We wanted to determine the time frames when mAbs can rescue mice from death or delay the time-to-death. This information will help us understand whether there are windows of opportunity for treatment and would also give us clues to the timing of toxin passage in the mouse intestinal tract. Mice were treated IV with 1000 pg of BoNT/B holotoxin. A 12.4 µg dose of Combo mAbs (2 µg 6–27, 0.4 µg 92–23 and 10 µg 92–32) was then administered IV 5, 10, 15, 20, and 40 min post-intoxication.

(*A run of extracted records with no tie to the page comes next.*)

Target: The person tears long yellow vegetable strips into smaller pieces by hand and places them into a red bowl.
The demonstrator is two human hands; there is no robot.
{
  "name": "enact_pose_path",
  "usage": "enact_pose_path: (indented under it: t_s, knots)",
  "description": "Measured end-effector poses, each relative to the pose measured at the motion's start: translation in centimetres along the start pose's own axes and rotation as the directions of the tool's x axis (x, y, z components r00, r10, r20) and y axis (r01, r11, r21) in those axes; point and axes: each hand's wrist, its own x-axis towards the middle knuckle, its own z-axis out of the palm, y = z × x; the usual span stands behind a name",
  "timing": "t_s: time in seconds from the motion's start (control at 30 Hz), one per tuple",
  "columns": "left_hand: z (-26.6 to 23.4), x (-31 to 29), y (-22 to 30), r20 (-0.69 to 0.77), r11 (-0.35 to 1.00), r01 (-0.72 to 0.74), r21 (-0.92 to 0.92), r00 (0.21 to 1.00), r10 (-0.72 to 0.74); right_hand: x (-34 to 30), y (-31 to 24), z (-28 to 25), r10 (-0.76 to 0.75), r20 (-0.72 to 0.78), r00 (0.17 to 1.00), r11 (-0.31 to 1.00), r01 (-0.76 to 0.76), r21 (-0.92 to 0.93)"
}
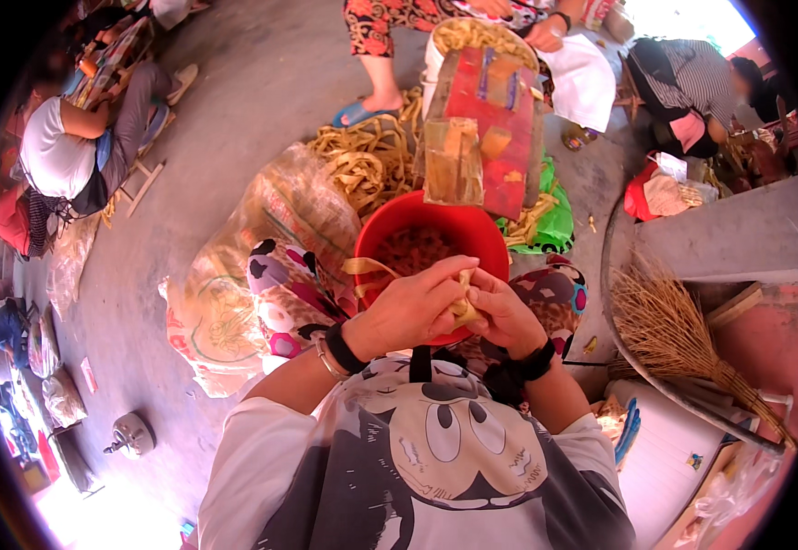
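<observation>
Both of my hands are close together over the near rim of a red bucket. My left hand and my right hand pinch a folded pale-yellow strip between their fingertips. It looks like a flat dried leaf or stalk. A loose strip end sticks out to the left of my left hand. Small brownish pieces lie inside the bucket; their kind is too blurred to tell. My fingers hide part of the folded strip.
Beyond the bucket stands a red-topped board with wooden blocks. Yellow strips lie heaped beside a clear plastic sack. A green bag is at the right, then a straw broom. Other people sit nearby, one across the board.
</observation>
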Motion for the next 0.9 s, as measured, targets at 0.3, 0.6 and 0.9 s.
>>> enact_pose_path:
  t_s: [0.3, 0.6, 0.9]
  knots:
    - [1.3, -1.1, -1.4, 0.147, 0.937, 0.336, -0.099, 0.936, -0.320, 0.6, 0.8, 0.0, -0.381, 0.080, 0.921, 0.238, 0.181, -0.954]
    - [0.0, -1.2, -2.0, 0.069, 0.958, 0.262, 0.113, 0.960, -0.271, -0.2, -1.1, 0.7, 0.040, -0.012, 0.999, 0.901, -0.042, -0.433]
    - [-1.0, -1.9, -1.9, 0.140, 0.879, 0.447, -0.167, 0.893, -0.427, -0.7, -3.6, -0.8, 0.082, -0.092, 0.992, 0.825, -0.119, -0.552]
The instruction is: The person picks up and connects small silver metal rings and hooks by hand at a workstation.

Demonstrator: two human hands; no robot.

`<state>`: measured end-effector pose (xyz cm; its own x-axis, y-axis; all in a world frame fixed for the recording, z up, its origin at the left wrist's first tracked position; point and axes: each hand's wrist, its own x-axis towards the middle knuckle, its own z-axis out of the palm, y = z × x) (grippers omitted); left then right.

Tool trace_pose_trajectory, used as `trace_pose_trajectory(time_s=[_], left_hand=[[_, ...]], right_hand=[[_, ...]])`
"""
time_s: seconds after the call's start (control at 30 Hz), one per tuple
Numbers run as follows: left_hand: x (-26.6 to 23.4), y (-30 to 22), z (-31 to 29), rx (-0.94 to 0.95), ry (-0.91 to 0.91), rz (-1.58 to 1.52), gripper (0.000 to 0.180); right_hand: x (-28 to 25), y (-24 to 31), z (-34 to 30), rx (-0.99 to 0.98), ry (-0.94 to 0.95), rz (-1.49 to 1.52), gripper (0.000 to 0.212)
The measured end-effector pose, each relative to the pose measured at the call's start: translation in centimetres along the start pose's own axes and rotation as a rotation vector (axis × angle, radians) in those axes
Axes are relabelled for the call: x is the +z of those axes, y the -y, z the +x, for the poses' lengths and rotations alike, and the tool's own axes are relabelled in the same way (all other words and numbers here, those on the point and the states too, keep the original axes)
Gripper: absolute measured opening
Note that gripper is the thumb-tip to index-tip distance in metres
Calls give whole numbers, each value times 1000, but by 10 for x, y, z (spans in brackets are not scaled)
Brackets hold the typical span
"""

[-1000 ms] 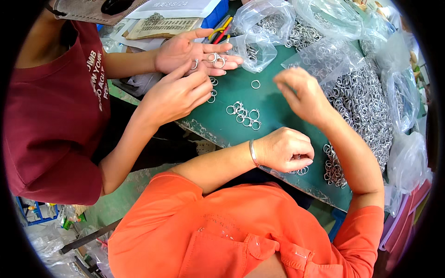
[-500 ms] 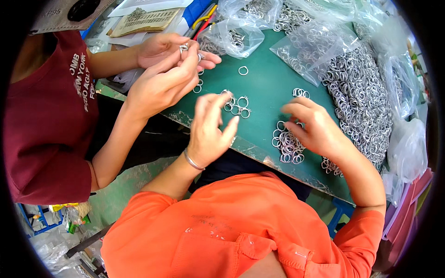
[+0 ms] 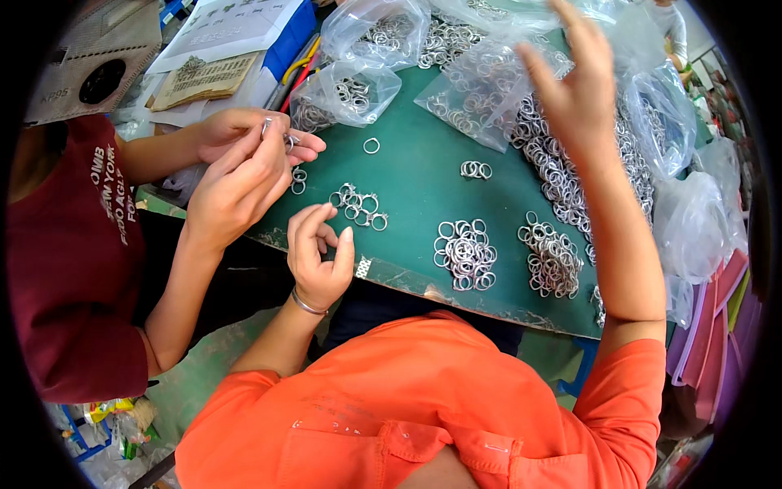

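My left hand [image 3: 316, 254] rests at the near table edge, fingers loosely bent, thumb apart from them, with nothing visible between. Just beyond it lies a small group of silver metal rings [image 3: 358, 206]. My right hand [image 3: 577, 90] is raised above the far right part of the table, somewhat blurred, its fingers spread and no ring showing in them. Below it spreads a big heap of rings [image 3: 562, 175], partly hidden by my forearm. Between my arms are a pile of rings [image 3: 466, 254], another pile of rings [image 3: 554, 261] and a short row of rings [image 3: 476, 169].
At my left, a co-worker's hands [image 3: 244, 167] hold rings. Clear plastic bags of rings [image 3: 346, 91] line the far side of the green table [image 3: 407, 191]. Pliers [image 3: 300, 67] and a worn booklet [image 3: 204, 81] lie far left. Purple and pink folders [image 3: 713, 334] stand at right.
My right hand has lifted off the near ring pile and swung up and away, fingers spreading. My left hand has drawn back from the small ring group. The whole view has shifted.
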<state>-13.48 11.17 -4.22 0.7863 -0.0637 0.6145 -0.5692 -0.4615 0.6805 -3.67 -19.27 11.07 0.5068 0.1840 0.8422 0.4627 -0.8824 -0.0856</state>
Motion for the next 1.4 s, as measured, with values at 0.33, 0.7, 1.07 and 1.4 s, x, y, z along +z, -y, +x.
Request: trace_pose_trajectory(time_s=[0.33, 0.7, 1.07, 1.4], left_hand=[[-5, -9, 0, 16, 67, -58, 32], [50, -77, 21, -493, 708, -1048, 34], [73, -89, 74, -854, 595, -1897, 52], [65, -99, 74, -951, 649, -1632, 66]], right_hand=[[-18, -25, 5, 395, 517, 221, 32], [-73, 30, 30, 547, 191, 615, 21], [-128, 41, -9, 494, 633, 1236, 38], [-114, 41, -67, 294, 898, 690, 68]])
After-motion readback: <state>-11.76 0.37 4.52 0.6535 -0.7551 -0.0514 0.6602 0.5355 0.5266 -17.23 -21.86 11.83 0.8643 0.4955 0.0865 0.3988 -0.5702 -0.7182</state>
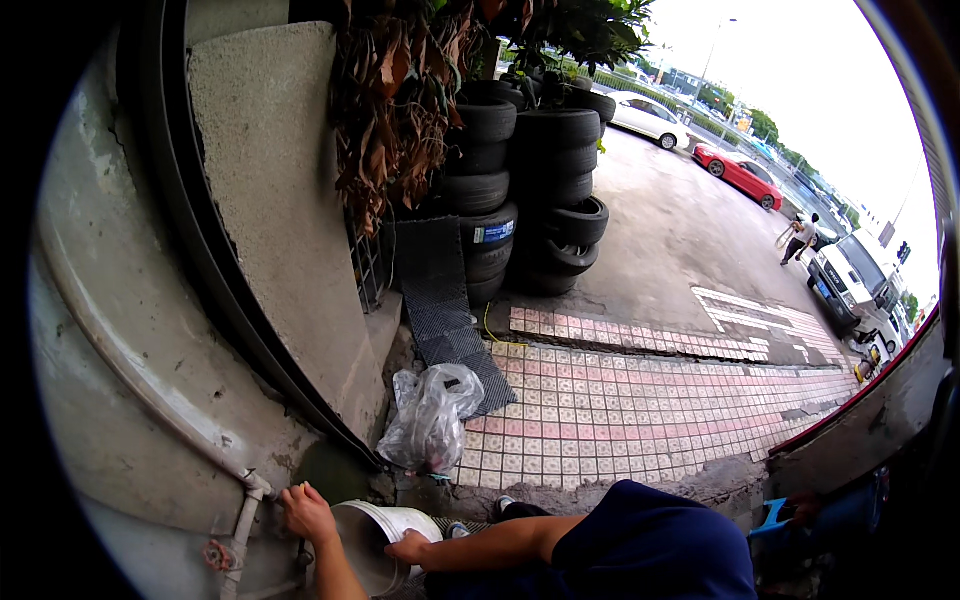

This dose, five times the dose used for complete protection of mice in Figure 3D, was chosen to ensure complete protection from intoxication. At this dose, toxin that is not neuron or tissue bound would be cleared from the system. Treatment with Combo mAbs 10 min or less after intoxication completely rescued mice from death (Figure 4). A time-to-death delay was seen when mice were given Combo mAbs 15 min post-intoxication with a median survival time of 60 h. Mice treated 20 min or more post-intoxication showed only a slight delay of time-to-death when compared with PBS-treated mice with median survival times of 14 and 4.5 h, respectively (Figure 4). This method helps predict the timing of when toxin is absorbed by neurons or tissues. At later time points, lethal amounts of BoNT/B would have been taken up and mAb neutralization would not prolong survival.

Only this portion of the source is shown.